Michael Martineck
by Michael Martineck

Peter F. Drucker grew up in Frankfurt just as the Nazis gathered power. When Hitler was elected Chancellor, the future business guru fled for England, watching the storm clouds of centralized power in his rearview mirror. No wonder the concept of decentralization became one of Drucker’s first and more useful contributions to American business theory. Drucker and his beliefs came to prominence with the publication of "Concept of the Corporation" in 1946. Hard to believe, but the landmark work was based on 18 months Drucker spent studying General Motors.

By 1950, Drucker decided that workers were assets and the corporation was a community. He asserted that humans– not machines, numbers, paper or parts– were the heart of the company. He eventually extended the perspective out of the factory doors out to the customer. Drucker spent a lot of time and other people’s money reminding executives not to forget the customer.

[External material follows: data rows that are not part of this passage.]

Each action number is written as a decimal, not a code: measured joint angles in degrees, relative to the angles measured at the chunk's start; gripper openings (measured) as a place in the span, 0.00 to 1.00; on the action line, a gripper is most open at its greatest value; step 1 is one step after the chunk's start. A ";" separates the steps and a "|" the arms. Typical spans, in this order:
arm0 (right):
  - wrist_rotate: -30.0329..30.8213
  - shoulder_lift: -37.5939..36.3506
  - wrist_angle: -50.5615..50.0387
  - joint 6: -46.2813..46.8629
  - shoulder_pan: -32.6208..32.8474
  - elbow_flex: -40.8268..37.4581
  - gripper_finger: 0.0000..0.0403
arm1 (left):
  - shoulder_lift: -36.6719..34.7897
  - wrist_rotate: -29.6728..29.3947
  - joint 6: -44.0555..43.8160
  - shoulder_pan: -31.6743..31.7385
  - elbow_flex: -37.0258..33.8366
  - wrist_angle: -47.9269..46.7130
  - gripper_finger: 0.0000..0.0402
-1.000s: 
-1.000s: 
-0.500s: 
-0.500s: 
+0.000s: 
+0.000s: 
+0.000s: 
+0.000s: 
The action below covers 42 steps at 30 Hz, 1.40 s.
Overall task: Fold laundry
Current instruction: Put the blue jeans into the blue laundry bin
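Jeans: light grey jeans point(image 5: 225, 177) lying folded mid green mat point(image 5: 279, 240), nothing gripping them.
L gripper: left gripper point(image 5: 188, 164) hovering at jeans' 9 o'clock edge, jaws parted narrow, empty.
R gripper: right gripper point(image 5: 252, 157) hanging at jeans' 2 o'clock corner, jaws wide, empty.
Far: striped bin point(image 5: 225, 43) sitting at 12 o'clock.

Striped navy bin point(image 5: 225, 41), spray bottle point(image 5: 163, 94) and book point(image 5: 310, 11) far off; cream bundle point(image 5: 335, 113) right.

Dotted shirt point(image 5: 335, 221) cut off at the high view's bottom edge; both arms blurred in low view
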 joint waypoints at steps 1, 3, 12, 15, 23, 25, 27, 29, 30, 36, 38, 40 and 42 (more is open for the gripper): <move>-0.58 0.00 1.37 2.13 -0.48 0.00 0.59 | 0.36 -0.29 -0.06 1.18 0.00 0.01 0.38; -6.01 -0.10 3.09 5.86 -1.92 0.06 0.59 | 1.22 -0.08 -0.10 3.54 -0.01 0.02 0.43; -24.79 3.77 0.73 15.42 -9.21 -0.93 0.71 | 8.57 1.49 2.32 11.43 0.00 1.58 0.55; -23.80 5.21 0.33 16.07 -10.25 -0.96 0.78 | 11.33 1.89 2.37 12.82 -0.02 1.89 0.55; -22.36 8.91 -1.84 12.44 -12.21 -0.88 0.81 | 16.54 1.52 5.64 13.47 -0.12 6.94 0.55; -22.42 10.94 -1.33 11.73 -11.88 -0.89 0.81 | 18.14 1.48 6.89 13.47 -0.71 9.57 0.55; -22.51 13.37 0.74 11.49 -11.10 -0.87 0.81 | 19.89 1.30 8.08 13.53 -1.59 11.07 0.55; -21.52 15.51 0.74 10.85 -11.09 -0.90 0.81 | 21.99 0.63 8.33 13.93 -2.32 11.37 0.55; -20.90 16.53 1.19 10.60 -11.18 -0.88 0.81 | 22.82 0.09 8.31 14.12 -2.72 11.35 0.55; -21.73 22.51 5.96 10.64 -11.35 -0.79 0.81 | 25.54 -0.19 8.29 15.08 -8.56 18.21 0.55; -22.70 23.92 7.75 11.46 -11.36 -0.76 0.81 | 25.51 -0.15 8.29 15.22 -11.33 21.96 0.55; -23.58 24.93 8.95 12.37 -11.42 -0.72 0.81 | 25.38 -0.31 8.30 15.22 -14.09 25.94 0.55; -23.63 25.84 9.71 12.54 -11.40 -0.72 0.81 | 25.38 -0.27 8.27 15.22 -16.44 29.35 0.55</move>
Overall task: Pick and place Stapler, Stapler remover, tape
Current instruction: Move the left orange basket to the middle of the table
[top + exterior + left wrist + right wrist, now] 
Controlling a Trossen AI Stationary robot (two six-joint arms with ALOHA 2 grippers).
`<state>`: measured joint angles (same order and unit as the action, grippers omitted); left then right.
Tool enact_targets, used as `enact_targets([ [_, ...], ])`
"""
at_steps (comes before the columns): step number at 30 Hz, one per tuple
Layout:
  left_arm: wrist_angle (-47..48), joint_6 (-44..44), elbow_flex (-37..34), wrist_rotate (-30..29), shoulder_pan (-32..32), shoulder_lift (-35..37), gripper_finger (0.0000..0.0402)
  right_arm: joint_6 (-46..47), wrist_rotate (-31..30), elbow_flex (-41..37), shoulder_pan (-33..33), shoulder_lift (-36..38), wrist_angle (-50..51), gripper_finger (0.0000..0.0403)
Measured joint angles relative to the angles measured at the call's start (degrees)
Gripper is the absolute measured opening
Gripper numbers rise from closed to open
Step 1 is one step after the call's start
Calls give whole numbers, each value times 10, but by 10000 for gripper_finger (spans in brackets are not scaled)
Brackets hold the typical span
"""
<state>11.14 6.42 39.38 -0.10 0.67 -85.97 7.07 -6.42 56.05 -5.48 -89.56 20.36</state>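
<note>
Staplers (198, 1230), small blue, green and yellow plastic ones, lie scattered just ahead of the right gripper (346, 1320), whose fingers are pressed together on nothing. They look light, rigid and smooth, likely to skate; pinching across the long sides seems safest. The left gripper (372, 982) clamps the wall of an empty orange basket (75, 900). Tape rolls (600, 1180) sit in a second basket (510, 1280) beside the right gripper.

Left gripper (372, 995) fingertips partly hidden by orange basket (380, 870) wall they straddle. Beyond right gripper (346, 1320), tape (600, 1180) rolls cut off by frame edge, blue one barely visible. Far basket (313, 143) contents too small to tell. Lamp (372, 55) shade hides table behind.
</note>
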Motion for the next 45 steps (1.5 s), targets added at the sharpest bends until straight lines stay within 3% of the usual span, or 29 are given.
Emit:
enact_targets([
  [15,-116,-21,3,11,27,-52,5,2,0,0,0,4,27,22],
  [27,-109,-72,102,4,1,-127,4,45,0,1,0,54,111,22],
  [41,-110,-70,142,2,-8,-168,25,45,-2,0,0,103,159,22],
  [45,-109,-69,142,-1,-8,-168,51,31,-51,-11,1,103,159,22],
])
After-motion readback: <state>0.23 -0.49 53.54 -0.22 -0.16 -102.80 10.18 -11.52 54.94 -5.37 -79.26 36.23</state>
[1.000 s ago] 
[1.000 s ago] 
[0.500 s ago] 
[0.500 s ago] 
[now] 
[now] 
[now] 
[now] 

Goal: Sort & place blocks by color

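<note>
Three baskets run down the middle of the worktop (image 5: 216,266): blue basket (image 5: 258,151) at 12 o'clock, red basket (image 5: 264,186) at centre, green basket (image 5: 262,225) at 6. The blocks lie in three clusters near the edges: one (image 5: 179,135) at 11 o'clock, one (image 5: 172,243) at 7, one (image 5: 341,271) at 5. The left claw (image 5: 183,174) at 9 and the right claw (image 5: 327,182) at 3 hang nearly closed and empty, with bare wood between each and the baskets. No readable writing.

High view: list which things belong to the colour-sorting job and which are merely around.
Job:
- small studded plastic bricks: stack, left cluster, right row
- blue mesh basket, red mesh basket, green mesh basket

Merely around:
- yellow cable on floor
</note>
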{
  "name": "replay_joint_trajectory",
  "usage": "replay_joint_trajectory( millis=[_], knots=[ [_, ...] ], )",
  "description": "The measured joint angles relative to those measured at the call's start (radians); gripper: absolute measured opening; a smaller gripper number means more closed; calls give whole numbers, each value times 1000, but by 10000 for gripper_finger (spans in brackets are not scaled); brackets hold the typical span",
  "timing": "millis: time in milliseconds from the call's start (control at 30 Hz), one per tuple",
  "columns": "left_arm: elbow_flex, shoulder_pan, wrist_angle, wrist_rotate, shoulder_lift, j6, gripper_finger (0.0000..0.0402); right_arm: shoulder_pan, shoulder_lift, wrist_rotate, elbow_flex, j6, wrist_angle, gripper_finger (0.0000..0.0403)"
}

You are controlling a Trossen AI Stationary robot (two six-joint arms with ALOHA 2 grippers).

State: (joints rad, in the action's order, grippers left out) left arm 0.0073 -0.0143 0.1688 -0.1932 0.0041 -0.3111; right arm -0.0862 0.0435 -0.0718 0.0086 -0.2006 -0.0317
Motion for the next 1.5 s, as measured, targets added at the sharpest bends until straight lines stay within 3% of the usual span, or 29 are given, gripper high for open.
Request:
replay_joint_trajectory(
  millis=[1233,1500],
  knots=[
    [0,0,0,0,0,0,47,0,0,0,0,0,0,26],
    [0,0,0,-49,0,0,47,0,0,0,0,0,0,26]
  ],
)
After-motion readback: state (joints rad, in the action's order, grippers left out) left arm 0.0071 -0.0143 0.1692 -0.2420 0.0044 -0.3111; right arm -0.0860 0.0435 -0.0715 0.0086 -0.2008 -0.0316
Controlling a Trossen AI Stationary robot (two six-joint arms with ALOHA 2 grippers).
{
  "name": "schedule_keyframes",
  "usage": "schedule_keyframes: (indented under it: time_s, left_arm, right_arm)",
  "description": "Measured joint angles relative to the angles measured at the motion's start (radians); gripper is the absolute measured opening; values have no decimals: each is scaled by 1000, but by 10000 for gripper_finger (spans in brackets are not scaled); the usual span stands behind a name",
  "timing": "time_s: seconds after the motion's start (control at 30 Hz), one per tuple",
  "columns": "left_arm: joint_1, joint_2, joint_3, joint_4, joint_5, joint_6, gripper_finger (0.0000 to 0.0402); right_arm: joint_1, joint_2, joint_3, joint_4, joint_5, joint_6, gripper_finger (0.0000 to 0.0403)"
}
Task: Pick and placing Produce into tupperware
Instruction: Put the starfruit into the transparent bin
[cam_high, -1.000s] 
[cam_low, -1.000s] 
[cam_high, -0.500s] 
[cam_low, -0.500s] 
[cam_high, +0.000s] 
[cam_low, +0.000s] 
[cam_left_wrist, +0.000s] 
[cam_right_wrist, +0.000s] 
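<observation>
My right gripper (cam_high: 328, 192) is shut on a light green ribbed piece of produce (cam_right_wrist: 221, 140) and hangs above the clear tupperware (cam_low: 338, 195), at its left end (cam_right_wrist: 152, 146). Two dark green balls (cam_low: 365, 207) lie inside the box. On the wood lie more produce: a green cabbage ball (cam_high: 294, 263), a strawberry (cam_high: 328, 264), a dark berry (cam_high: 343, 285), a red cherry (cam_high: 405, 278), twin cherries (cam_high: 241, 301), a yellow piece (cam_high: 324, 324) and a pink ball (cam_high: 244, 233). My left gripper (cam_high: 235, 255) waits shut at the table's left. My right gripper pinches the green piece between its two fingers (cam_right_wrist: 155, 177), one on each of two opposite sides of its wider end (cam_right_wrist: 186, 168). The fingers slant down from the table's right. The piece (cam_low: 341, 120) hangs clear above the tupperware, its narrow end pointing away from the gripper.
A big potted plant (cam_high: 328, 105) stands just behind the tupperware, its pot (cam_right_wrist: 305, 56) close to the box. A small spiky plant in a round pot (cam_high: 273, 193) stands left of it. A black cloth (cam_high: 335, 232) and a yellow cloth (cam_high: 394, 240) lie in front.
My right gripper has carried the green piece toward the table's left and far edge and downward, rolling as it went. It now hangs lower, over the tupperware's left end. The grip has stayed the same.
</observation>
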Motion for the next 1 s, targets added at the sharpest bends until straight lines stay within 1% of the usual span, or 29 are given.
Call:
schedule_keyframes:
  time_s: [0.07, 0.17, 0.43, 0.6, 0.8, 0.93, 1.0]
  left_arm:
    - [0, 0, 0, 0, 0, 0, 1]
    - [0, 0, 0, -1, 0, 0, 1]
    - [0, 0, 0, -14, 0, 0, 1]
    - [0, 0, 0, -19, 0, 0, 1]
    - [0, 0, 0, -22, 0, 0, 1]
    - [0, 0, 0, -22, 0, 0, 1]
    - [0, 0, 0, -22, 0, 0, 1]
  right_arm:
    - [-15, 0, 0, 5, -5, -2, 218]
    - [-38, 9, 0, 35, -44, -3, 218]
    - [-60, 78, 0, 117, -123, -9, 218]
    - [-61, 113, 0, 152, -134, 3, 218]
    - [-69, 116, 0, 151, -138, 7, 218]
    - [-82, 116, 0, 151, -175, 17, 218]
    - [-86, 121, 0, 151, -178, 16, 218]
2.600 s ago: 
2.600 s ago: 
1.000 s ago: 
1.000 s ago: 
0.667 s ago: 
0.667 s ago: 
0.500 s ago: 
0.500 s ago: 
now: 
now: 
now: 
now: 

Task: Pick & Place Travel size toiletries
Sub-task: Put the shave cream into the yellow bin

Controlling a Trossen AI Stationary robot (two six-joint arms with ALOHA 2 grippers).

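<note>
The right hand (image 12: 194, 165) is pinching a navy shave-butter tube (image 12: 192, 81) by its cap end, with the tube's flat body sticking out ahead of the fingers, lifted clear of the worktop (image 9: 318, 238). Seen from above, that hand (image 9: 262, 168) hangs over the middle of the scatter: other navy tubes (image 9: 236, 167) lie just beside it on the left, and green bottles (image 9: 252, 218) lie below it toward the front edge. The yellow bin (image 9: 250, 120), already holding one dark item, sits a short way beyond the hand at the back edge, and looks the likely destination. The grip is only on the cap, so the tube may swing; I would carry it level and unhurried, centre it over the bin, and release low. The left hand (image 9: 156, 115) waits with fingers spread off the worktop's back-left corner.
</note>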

The nature of any business, he argued, is to create a customer. To hunt him or her down and serve them like… um… There is no good metaphor for hunting and serving. Maybe that’s why it’s such a tough dictate to follow. But according to Drucker, follow it you must: the customer is the essence of any successful business, including automotive. Following his logic, a car is the RNA to the essential DNA of those inside. In other words, it’s the people that matter, not the car.

Ironically enough, Volkswagen is a perfect example of a company founded on this “customer as essence” philosophy. Adolf Hitler decided that his working class supporters needed a “people’s car” that could take five passengers to 62 mph for under 1000 Reich Marks. He met with Ferdinand Porsche, owner of the design house Porsche Byro. The Beetle was born. The Beetle became a runaway success and an automotive icon.

Volkswagen’s customers, however, evolved. Post-war, family sizes increased. Consumers became aware of safety and environmental considerations. Volkswagen kept pace with their customers' expectations of performance, comfort and safety by shifting from the spartan Beetle to the increasingly luxe Golf (or Rabbit, depending on your county of origin). The two models have almost nothing in common– except the people you find riding inside. VW stayed true to its middle class customers.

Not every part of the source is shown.